When you see me comin’, look ‘cross the rich man’s field
If I don’t bring you flour, I’ll bring you bolted meal

I went to the depot, I looked up at the sign
Cry some train don’t come, there’ll be some walkin’ done

My momma told me, just before she died
Lord, Oh precious daughter, don’t you be so wise

The Mississippi River, you know it’s deep and wide
I can stand right here, see my baby from the other side

What you do to me baby, it never gets out of me
I mean I’ll see you, after I cross the deep blue sea

And I ran into that Karl dude, see above. And then back at Hotel Bellechasse, there’s our pals, Jake Riviera and Lauri Riviera, checking in just two minutes after we got there, not unexpected, but a welcome sight, and it means a pleasant evening is in store.

Jesse Sublett, Surrealist, crime novelist, blues singer

Toro Piscine!! Like what it looks like, bullfighting for the kids.

Jesse Sublett, Surrealist, crime novelist, blues singer

Olive Trees, St. Remy d’Provence, first attempt. May Van Gogh & all those guys rest in peace. Don’t get up on my account, OK?

Jesse sublett, blues singer, crime writer

So like what kind of a great predicter of the future was Nostradamus? How did he not predict that we were coming? Bummer. We left a note, will let you know if we find out WTF.

Jesse Sublett, Surrealist, crime novelist, blues singer

Olive trees, St. Remy d’Pce. Second attempt drawing the trees across from the swimming pool at the villa.

Jesse Sublett, Surrealist, crime novelist, blues singer

Philosophie magazine.

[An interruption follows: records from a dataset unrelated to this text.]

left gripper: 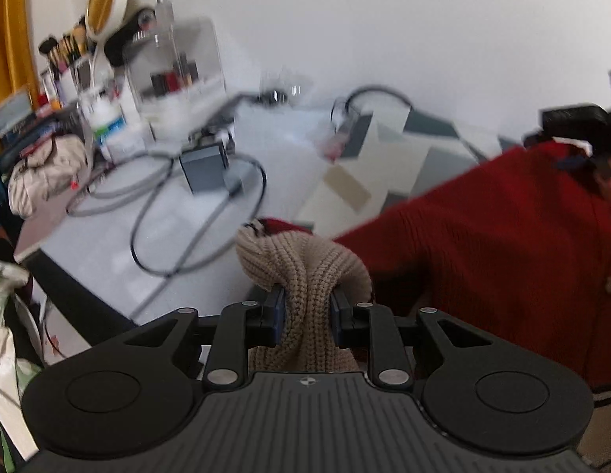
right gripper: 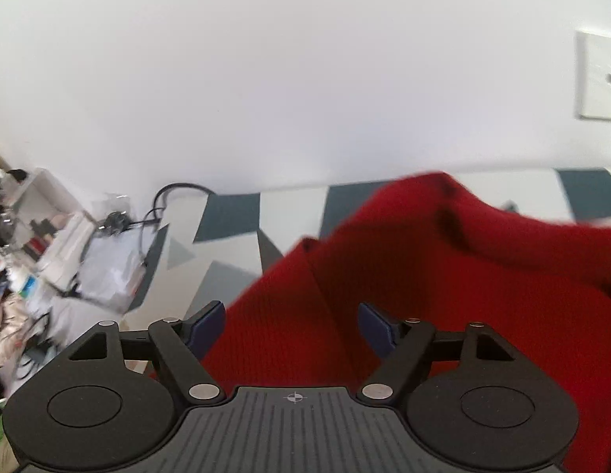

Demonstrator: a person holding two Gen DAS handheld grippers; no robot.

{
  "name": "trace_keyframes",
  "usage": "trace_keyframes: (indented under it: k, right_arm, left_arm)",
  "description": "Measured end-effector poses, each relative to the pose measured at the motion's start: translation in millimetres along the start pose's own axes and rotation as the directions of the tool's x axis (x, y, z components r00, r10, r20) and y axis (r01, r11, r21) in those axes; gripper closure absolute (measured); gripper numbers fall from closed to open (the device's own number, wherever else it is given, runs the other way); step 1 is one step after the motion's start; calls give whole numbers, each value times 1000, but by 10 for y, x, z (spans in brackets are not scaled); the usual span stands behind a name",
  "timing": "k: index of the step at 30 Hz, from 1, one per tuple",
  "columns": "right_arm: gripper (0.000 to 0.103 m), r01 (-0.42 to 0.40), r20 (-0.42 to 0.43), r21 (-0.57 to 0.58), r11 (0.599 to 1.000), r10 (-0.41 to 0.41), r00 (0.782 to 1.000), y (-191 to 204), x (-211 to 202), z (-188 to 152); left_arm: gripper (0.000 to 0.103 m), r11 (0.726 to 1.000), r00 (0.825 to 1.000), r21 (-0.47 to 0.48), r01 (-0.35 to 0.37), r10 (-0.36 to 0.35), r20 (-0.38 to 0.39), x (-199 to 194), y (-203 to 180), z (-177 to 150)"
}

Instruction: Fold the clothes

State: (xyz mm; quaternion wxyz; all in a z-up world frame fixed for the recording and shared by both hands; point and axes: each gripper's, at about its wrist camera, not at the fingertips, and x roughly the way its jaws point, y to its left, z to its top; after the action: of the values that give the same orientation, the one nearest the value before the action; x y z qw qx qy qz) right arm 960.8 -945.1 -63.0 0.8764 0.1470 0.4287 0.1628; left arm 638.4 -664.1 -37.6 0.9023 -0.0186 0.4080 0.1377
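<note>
At lower centre, left claw [left gripper: 307,307] pinches the beige cuff [left gripper: 301,272]; right claw [right gripper: 291,325] gapes empty over the red sweater [right gripper: 443,276], mid-fold; next, grip its edge.

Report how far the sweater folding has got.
Nothing looks folded yet. In hand: the left gripper is shut on the beige cuff of the red sweater, which hangs bunched. The right gripper is open with red knit between its jaws. All folds remain.

Your red knit cardigan [left gripper: 482,236] lies rumpled on the patterned cover, a button showing at its edge. Its beige ribbed cuff [left gripper: 305,272] is bunched up, raised off the surface.
</note>
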Motion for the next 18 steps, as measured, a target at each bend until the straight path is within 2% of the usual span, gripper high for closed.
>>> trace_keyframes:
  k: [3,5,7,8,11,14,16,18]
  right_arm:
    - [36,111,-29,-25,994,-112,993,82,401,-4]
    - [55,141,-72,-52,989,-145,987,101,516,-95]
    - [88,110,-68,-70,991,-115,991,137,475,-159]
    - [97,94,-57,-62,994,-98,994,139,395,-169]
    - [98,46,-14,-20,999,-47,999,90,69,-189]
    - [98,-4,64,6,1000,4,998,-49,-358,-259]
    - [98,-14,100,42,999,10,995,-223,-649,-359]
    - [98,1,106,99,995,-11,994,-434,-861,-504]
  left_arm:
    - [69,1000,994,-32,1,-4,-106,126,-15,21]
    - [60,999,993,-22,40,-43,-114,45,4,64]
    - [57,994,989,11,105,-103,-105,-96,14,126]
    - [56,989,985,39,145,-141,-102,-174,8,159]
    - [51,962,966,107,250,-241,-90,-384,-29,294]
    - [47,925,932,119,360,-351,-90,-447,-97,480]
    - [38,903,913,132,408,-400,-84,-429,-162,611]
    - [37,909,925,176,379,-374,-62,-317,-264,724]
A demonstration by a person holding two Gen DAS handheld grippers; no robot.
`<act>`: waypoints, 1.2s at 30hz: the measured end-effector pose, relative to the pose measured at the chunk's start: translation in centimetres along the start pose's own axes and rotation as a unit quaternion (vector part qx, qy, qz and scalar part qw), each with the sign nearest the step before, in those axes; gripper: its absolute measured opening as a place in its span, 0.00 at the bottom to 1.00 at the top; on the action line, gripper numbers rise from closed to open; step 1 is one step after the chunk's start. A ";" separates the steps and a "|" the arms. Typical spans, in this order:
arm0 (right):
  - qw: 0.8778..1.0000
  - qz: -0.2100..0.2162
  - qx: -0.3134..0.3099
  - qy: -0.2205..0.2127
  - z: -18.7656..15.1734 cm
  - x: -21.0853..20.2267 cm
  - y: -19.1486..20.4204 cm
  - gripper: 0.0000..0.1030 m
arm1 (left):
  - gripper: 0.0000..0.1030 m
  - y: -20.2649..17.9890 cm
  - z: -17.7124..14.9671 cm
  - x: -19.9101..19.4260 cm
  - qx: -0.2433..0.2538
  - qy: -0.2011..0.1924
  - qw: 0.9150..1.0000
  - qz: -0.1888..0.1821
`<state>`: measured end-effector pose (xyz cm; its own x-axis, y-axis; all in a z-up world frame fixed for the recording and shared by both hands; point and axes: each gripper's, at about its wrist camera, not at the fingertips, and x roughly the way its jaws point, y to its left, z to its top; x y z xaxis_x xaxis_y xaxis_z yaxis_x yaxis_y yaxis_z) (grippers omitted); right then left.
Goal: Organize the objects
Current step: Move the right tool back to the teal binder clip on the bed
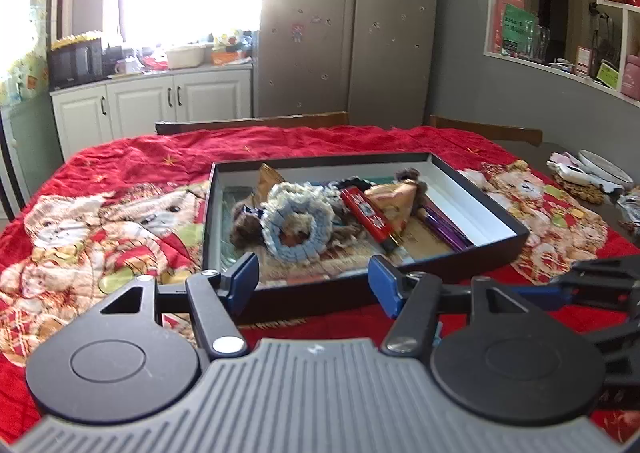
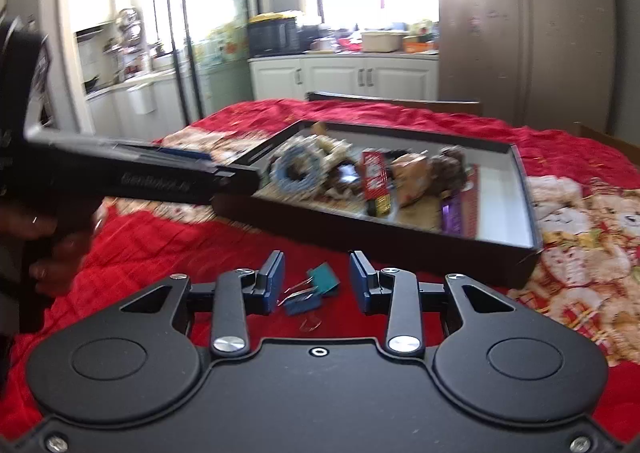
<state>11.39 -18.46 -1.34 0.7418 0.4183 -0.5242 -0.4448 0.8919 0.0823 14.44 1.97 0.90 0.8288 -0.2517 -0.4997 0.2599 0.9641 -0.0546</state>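
A black shallow box (image 1: 344, 295) stands on the red quilt. It holds a blue-white frilly scrunchie (image 1: 298, 223), a red flat pack (image 1: 366, 215), a brown furry item (image 1: 246, 229), a tan wrapped piece (image 1: 390, 201) and purple pens (image 1: 446, 227). My left gripper (image 1: 314, 279) is open and empty at the box's near wall. My right gripper (image 2: 316, 281) is open, its fingers either side of two binder clips (image 2: 310, 289), teal and blue, lying on the quilt. The box (image 2: 400, 241) and the left gripper's body (image 2: 132, 173) also show in the right wrist view.
The red quilt with cat pictures (image 1: 100, 221) covers the table. Wooden chair backs (image 1: 252, 121) stand behind it. At the far right lie a plate and woven coaster (image 1: 588, 177). Cabinets (image 1: 160, 101) and a fridge (image 1: 348, 25) are beyond.
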 end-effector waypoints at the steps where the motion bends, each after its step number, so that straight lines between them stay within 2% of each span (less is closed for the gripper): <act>1: 1.000 0.005 -0.004 0.004 -0.3 0.1 0.2 0.33 | 0.71 0.0 -0.1 0.0 -0.002 0.002 1.000 -0.005; 5: 0.999 0.021 -0.026 0.019 -1.0 1.0 1.0 0.33 | 0.71 0.0 -0.5 0.5 -0.003 0.010 1.000 -0.016; 13: 0.998 0.017 -0.045 0.046 -2.0 2.6 1.1 0.32 | 0.71 -0.2 -1.1 1.5 -0.002 0.026 0.999 -0.031; 23: 0.996 0.022 -0.070 0.056 -1.8 4.4 0.8 0.31 | 0.71 -0.6 -1.5 2.5 -0.001 0.048 0.997 -0.063; 25: 0.995 0.027 -0.074 0.055 -1.8 4.6 0.8 0.27 | 0.71 -0.8 -1.6 2.7 0.000 0.053 0.996 -0.070; 27: 0.995 0.030 -0.077 0.055 -1.7 4.8 0.9 0.23 | 0.71 -1.0 -1.6 2.8 0.002 0.056 0.996 -0.074; 36: 0.993 0.016 -0.097 0.061 -2.4 3.2 1.1 0.23 | 0.71 -2.3 -2.2 3.9 0.033 0.076 0.992 -0.100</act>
<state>12.05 -16.57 -4.97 0.6644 0.4123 -0.6233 -0.5644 0.8236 -0.0568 15.99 -1.07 -2.79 0.6747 -0.4167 -0.6092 0.4473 0.8874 -0.1116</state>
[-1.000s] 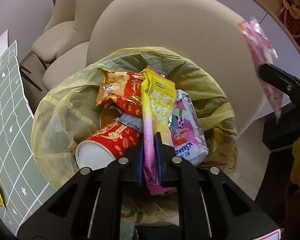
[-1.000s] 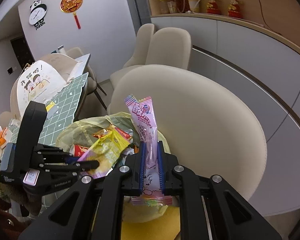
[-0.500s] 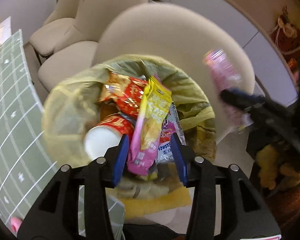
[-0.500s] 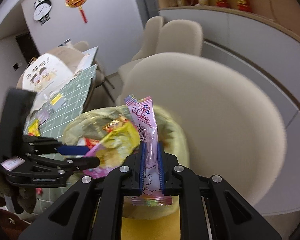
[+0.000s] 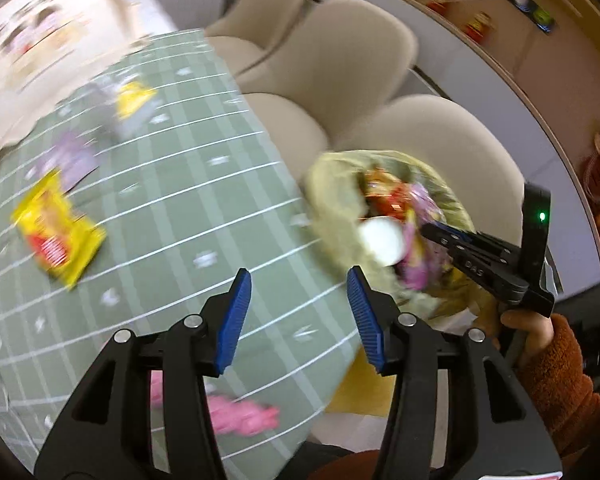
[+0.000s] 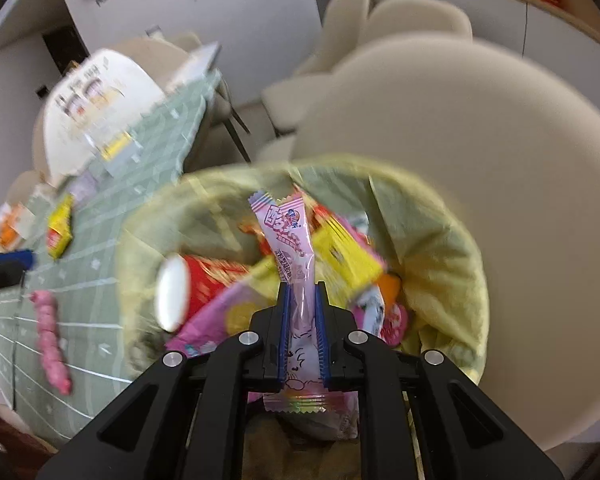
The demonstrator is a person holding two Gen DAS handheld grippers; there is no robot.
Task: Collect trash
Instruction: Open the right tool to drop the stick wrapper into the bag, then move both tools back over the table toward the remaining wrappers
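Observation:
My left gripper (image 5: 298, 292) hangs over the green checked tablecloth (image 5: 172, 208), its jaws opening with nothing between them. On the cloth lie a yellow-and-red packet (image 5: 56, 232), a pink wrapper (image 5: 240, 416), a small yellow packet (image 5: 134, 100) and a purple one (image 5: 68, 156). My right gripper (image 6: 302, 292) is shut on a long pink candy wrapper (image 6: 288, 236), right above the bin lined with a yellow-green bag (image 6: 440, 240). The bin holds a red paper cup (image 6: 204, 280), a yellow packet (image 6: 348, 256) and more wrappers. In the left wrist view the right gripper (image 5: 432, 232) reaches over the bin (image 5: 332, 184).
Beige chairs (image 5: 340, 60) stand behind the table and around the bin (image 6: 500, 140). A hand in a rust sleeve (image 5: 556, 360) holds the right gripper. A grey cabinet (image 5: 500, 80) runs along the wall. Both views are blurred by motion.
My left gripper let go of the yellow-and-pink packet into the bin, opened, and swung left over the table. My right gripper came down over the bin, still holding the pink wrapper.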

What timing!! I saw the posters everywhere in Paris & I’m like, How did they know I was coming?

I finished Anne Carson’s Grief Lessons (Four tragedies by Euripides)before we left for Provence, and the images and plots and hysterical, brutal scenes were still ringing in my head, and I’m running into characters from those tragedies in bronze (at Musee Rodin, at Musee d’Orsay, etc.), and then there’s this poster everywhere, for Philosophie magazine, and I just had to buy it. Not just for the guy with the horse head, and just about any time there’s a guy with a horse head, it’s disturbing enough to get my attention, but as it turns out, they’re holding the
23rd World Congress of Philosophy in Athens now. Excellent! If I could I would go, even if all the talk would be over my head. So I bought the magazine and I’m slowly translating the whole thing (it’s in French), with the help of Babelfish. Looks like they’ve got heavy duty articles on Theseus and the Minotaur, Oedipus, and all that great stuff that’s been spooking me out for the past few years or so.

I also bought a couple of graphic novels at the bookstore by Deux Magots, and we went out shopping with the girls (except, now that I think about it, Jake and I would park at a bistro or something and have a couple of drinks while our wives shopped, then when they wanted to move on, we’d find another bar close to the new shopping area). Later that night we ate at La Rotonde, and it was just as good as the last time we ate there, maybe better. Next day we ate at the mother of all brasseries, La Coupole. We ate a lot of places and I took a lot of iPhone pix.

Jesse Sublett, artist, crime writer

The house in St. Remy d’Pce.

Jesse Sublett, artist, crime writer

The cover of the new Fleetwood Cadillac Mac CD by Jesse & Daphne

La Rotonde. Sure, it looks better in person.

La Rotonde. Sure, it looks better in person.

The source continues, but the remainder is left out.